What to produce:
Word for word, restate the records from their first line through the line with "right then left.", both ends included; omit each picture.

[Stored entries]
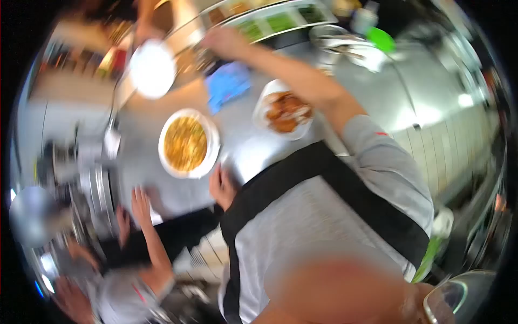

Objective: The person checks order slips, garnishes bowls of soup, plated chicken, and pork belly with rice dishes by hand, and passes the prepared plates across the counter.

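My right hand (225, 43) is stretched out to the far side of the steel counter (243, 154), by small containers and the topping trays (280, 21). Its fingers are smeared, so what they hold is unclear. Near the counter's front edge rests my left hand (221, 188), fingers loosely extended with nothing visible in them. Just beyond it stands a white bowl of yellowish-orange food (185, 143). A white dish of browned, sliced-looking pieces (287, 112) sits under my right forearm. Between them and the trays lies a crumpled blue cloth (227, 85).
Across the counter another person's hand (148, 33) holds a white plate (152, 69). A co-worker's hands (140, 205) are at the counter's edge on the left. At the back right are a metal bowl (326, 35) and a green round item (381, 39).
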A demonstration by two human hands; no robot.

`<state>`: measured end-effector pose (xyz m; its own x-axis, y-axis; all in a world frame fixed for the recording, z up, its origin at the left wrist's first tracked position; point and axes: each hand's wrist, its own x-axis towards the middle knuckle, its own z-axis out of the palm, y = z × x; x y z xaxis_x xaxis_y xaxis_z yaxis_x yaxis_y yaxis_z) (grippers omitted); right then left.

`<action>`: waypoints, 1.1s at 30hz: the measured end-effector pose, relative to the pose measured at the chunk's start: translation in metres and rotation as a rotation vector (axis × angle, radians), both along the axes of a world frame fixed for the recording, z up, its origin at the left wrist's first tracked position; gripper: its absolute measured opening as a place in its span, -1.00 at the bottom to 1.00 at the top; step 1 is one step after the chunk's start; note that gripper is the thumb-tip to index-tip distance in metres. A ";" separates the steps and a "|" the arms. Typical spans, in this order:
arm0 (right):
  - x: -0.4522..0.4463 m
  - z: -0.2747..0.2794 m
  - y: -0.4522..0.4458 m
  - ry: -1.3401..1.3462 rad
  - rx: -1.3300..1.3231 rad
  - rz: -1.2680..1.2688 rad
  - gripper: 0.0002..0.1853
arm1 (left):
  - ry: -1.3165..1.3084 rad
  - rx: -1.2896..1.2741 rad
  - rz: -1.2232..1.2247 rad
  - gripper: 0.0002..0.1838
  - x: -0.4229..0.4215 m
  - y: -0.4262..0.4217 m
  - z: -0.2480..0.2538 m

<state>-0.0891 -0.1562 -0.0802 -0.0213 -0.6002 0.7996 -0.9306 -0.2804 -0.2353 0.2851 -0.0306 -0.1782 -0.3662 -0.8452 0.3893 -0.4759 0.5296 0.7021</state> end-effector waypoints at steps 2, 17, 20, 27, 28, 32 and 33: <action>0.008 0.005 -0.003 -0.228 0.235 -0.010 -0.63 | 0.051 0.171 -0.031 -0.82 0.034 -0.025 -0.092; 0.024 0.043 0.101 -0.346 0.088 0.012 -0.66 | -0.598 0.158 -0.137 -0.54 0.068 -0.282 0.048; 0.042 0.029 0.054 -0.630 0.468 0.283 -0.36 | -0.098 0.430 -0.250 -0.60 0.004 -0.109 -0.014; 0.090 -0.029 -0.085 -0.954 0.908 0.155 -0.01 | 0.244 0.531 -0.329 -0.78 -0.016 0.023 -0.002; 0.091 -0.048 -0.104 -0.937 0.894 0.112 -0.01 | 0.255 0.519 -0.277 -0.80 -0.003 0.024 -0.003; 0.102 -0.099 -0.175 -0.978 1.067 0.125 -0.08 | 0.268 0.409 0.018 -0.84 0.063 0.007 -0.013; 0.105 -0.107 -0.189 -0.942 1.111 0.151 -0.12 | 0.274 0.373 0.100 -0.84 0.077 0.002 -0.014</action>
<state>0.0159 -0.3455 -0.1870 -0.1452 -0.9292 -0.3399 -0.2920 0.3684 -0.8826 0.3619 -0.0286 -0.1921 -0.2018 -0.9717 0.1230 -0.2828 0.1780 0.9425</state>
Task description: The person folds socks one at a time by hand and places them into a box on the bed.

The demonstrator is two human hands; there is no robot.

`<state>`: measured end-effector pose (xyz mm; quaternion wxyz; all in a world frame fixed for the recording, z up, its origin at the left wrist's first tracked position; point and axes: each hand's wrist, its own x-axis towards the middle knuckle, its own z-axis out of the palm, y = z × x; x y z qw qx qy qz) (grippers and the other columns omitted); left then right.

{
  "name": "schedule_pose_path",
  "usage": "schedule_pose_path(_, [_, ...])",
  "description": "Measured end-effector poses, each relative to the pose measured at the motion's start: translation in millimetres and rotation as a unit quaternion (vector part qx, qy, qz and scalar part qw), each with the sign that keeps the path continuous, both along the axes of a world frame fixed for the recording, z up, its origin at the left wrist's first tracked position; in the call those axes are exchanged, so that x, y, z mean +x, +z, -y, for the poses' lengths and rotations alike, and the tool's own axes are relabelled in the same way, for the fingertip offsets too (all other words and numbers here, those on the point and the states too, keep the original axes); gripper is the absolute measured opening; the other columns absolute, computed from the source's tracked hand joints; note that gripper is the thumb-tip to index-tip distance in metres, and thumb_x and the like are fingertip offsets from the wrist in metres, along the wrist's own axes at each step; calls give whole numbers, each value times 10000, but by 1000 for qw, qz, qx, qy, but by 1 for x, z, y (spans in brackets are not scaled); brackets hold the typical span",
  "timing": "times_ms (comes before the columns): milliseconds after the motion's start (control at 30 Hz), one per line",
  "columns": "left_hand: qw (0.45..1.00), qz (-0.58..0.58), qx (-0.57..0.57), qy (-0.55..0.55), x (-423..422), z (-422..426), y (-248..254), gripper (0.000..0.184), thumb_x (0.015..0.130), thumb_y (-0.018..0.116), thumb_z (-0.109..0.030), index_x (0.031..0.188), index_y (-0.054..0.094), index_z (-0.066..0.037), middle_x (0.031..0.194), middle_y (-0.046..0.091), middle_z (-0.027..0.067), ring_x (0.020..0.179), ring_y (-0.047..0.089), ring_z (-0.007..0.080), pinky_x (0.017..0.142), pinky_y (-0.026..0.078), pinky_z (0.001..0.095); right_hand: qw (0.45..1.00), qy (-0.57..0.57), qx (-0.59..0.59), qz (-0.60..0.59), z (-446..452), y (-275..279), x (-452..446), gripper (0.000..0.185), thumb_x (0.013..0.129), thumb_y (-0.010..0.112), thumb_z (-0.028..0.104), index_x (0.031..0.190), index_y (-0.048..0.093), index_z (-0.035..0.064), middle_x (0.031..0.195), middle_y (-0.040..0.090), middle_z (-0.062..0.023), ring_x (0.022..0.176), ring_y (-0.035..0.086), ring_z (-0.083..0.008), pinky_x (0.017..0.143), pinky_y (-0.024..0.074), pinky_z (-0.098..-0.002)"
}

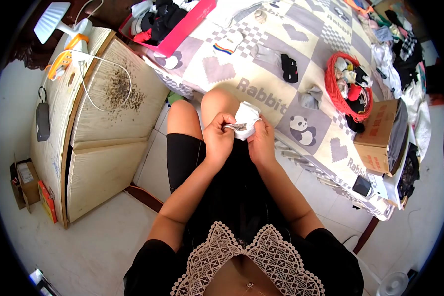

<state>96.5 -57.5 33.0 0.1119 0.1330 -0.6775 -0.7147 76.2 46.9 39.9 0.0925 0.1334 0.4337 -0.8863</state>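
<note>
A small white cloth item [246,116] with a greyish-brown patch on its near side is held between my two hands, just above my knees. My left hand [219,137] pinches its left edge, fingers closed. On the other side, my right hand [262,142] has its thumb and fingers closed on the right edge. Beyond them on the patterned bedspread [256,74] lie a black sock [289,68], a light grey sock [267,54] and a white sock with rainbow stripes [228,43]. Another greyish sock [311,97] lies nearer the basket.
A red basket [330,89] of socks and a cardboard box [373,143] stand on the bed's right side. A pink box [202,15] of dark clothes is at the top. Clothes [409,64] pile at far right. A wooden cabinet [106,172] with a lamp [52,22] stands left.
</note>
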Motion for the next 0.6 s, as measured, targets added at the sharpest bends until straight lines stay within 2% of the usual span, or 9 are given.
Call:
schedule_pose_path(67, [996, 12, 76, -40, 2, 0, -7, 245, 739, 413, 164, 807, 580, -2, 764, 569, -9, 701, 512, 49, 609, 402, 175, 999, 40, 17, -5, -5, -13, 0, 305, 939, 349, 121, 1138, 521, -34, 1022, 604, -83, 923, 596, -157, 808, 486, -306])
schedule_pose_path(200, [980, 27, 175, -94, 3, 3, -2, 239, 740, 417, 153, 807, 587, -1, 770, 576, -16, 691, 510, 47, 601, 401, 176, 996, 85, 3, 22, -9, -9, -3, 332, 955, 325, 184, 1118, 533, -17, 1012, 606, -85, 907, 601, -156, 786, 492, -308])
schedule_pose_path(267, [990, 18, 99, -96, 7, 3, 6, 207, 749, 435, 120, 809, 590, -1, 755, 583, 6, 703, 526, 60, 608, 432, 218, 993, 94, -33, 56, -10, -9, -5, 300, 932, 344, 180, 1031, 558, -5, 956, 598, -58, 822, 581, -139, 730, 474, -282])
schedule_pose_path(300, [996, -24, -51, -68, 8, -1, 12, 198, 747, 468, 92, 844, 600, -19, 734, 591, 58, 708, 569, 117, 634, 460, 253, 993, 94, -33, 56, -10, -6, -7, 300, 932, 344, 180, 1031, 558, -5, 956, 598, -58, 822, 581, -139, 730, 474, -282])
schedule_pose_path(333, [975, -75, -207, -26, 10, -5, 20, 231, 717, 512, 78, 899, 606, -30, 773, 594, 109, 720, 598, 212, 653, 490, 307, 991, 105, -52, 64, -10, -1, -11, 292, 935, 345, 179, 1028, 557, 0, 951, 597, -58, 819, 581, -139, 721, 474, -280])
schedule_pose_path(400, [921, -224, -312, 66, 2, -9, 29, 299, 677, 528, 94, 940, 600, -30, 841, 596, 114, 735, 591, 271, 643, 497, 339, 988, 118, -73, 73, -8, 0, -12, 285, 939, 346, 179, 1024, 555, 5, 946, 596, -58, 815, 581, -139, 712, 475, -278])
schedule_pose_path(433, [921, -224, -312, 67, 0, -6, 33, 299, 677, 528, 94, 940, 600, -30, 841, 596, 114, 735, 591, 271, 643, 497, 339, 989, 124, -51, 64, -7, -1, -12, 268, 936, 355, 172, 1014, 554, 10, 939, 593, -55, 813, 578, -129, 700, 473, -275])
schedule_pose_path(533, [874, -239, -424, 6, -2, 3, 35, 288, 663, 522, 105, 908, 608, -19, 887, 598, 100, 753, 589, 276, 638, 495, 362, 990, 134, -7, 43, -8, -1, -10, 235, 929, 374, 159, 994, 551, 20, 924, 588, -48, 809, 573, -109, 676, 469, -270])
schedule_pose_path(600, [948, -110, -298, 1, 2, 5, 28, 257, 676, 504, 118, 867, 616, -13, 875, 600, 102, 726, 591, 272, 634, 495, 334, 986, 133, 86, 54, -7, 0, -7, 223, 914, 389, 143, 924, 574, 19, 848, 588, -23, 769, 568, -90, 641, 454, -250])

Solution for this task:
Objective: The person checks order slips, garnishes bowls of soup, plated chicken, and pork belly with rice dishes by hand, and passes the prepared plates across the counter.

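My right hand (225, 43) is stretched out to the far side of the steel counter (243, 154), by small containers and the topping trays (280, 21). Its fingers are smeared, so what they hold is unclear. Near the counter's front edge rests my left hand (221, 188), fingers loosely extended with nothing visible in them. Just beyond it stands a white bowl of yellowish-orange food (185, 143). A white dish of browned, sliced-looking pieces (287, 112) sits under my right forearm. Between them and the trays lies a crumpled blue cloth (227, 85).
Across the counter another person's hand (148, 33) holds a white plate (152, 69). A co-worker's hands (140, 205) are at the counter's edge on the left. At the back right are a metal bowl (326, 35) and a green round item (381, 39).
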A demonstration by two human hands; no robot.

`<state>`: measured end-effector pose (xyz m; its own x-axis, y-axis; all in a world frame fixed for the recording, z up, its origin at the left wrist's first tracked position; point and axes: each hand's wrist, its own x-axis towards the middle knuckle, its own z-axis out of the palm, y = z × x; x y z xaxis_x xaxis_y xaxis_z yaxis_x yaxis_y yaxis_z) (grippers omitted); right then left.

This concludes the output for the exercise.